Na śniadanie kromeczka ciemnego + łyżka wiejskiego light + łyżka sałatki,
w szkole kaszka light (118kcal),
obiadek: spaghetti z brokułami ze zdjęcia <3 pyyyyyyyyyychotka
i wieczór: kromeczka ciemnego, kawałek ryby po grecku, 1,5 łyżki warzyw na parze.
Do tego w międzyczasie 2x kawa, szklanka świeżo wyciskanego soku pomarańczowego, herbata, woda.
Co do ćwiczeń do godzina na rowerze, zmęczyłam się, bo jeździłam głównie po polach i rano 50 brzuszków, przed snem dorobie kolejne 50.
Wczoraj z ćwiczeniami było podobnie, gorzej z jedzeniem.

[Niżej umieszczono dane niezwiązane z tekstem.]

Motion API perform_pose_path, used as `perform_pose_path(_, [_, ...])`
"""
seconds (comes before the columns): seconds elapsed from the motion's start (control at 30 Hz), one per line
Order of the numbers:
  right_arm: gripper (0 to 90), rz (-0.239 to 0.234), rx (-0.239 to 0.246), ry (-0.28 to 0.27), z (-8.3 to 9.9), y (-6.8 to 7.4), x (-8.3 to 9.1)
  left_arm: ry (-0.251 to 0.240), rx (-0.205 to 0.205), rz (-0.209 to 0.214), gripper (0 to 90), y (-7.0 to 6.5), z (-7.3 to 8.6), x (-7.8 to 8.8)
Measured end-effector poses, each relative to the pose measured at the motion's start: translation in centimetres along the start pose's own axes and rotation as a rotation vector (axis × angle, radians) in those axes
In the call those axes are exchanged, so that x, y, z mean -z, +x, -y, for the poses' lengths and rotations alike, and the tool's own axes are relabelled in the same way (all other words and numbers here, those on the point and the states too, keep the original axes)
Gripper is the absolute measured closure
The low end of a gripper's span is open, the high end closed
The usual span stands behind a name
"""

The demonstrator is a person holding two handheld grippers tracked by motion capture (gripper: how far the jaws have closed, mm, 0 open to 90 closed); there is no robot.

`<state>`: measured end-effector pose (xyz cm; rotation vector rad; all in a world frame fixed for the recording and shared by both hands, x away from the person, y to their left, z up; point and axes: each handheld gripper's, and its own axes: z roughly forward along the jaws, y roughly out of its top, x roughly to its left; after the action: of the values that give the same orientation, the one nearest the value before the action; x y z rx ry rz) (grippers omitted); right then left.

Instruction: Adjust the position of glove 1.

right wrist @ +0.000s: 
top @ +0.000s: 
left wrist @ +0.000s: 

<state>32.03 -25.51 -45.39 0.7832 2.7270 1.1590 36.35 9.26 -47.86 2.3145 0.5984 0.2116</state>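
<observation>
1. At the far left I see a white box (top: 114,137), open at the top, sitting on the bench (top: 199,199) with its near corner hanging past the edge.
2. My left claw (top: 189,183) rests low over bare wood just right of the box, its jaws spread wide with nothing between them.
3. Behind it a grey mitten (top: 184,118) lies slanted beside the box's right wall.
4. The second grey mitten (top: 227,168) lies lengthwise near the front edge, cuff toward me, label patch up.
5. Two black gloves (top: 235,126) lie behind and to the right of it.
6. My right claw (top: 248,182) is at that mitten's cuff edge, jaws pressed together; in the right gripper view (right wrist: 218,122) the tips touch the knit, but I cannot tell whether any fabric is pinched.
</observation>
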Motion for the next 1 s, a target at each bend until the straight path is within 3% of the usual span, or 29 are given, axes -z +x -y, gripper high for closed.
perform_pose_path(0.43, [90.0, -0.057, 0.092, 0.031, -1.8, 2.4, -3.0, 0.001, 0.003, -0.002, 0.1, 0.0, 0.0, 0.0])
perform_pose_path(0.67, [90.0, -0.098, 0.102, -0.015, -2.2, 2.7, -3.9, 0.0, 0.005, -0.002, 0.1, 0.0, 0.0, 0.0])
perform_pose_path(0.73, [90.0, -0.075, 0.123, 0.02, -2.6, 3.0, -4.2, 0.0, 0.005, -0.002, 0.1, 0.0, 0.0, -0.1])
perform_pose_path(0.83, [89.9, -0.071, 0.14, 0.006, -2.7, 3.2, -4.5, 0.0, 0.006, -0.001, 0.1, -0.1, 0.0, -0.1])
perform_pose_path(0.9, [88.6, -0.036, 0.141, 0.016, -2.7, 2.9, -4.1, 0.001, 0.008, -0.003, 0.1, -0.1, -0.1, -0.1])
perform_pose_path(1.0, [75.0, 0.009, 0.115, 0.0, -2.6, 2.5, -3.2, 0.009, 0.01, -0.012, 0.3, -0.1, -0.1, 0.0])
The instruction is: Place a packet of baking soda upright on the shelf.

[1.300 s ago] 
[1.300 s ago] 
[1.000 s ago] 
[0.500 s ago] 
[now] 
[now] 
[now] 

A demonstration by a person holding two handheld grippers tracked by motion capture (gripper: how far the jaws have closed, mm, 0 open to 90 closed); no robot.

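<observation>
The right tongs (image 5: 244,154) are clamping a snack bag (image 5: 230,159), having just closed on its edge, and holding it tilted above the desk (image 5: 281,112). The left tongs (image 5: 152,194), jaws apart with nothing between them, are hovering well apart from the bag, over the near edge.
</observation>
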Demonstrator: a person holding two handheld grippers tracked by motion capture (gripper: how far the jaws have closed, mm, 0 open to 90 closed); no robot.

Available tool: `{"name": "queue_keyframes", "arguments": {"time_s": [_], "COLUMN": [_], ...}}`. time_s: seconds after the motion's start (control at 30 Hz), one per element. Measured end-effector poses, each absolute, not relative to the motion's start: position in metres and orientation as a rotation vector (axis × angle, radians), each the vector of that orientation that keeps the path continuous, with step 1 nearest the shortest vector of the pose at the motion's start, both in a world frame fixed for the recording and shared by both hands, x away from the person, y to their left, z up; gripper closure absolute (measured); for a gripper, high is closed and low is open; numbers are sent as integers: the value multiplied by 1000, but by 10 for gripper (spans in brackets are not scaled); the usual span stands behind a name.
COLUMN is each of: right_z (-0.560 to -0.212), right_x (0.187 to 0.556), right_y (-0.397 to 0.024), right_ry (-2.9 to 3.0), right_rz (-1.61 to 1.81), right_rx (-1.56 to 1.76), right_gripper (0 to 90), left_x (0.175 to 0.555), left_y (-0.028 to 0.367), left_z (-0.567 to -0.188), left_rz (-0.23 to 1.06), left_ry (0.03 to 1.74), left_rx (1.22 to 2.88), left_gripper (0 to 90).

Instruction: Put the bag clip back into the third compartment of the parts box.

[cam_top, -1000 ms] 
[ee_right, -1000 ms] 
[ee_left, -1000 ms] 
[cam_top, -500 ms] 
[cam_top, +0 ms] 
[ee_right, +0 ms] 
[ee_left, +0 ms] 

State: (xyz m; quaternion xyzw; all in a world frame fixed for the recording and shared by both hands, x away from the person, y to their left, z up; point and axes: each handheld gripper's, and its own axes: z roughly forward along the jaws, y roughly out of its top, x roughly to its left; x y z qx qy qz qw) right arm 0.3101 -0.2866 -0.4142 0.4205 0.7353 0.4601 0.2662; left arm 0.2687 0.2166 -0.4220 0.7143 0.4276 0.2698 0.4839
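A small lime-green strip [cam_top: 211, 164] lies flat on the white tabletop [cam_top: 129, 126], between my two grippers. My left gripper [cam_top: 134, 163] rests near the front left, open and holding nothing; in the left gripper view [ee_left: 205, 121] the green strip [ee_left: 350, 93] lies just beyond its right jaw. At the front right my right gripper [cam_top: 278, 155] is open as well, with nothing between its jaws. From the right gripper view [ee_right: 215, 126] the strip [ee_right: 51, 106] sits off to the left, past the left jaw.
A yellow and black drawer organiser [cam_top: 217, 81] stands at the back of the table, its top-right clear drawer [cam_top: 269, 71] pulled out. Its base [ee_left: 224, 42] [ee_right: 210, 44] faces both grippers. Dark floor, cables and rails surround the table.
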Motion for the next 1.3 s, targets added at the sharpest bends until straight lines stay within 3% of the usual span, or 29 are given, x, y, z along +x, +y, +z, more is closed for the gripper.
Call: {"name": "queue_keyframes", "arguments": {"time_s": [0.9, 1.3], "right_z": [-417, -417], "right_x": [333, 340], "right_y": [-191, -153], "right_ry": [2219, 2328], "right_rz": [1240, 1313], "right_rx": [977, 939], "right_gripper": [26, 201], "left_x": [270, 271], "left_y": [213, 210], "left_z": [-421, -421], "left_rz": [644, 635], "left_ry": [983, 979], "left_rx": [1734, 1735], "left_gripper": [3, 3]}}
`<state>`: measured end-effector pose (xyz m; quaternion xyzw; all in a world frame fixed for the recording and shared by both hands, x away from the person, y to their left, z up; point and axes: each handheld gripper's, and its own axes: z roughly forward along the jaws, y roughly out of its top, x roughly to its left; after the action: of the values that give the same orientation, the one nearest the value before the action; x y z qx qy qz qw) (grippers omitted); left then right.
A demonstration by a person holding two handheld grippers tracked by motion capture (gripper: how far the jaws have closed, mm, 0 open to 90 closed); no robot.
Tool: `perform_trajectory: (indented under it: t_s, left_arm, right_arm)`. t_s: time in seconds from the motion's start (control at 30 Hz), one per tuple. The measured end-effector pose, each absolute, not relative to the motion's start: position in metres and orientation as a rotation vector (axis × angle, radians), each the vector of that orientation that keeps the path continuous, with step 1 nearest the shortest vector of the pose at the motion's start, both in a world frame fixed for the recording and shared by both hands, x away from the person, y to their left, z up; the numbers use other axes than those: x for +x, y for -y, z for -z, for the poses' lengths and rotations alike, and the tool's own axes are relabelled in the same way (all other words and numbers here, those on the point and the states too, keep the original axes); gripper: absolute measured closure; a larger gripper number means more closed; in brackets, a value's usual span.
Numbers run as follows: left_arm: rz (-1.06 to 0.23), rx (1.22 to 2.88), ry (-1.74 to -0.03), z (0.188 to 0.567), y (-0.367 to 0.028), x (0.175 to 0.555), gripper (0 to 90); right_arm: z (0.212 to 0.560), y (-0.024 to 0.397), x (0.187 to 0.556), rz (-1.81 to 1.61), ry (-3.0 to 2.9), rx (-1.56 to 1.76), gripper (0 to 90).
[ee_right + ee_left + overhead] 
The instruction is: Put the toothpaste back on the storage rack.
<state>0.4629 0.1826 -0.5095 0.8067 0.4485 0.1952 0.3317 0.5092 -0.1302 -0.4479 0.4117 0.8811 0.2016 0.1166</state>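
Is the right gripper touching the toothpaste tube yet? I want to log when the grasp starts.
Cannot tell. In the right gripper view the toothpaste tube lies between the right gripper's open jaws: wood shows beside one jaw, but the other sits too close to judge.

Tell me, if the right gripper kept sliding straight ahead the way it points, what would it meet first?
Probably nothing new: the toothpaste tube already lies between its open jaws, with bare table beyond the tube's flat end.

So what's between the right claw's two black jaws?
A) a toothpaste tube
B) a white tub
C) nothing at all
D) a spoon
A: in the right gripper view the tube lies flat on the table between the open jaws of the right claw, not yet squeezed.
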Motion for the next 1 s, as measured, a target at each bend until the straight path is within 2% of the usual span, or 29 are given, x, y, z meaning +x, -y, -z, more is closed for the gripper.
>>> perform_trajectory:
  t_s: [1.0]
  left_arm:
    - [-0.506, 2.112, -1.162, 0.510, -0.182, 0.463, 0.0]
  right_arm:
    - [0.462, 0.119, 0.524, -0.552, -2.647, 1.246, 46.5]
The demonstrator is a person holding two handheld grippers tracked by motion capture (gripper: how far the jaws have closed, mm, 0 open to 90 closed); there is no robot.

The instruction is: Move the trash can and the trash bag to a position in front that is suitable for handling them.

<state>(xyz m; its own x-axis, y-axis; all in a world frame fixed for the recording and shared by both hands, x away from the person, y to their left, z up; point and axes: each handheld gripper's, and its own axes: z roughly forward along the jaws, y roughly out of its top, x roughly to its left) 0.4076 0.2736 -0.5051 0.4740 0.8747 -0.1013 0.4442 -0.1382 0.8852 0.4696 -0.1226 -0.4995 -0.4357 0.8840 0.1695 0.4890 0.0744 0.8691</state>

Za dużo na wieczór.
I uwielbiam takie obiadki, jak dziś. Niestety nie zalicza się zbytnio do dietetycznych, ale myślę, że w rozsądnych ilościach będzie dobrze.
PS. Zdjęcie wykonane przeze mnie. ; )
Co sądzicie o takich daniach? Czy waszym zdaniem bardzo źle wpływają na dietę?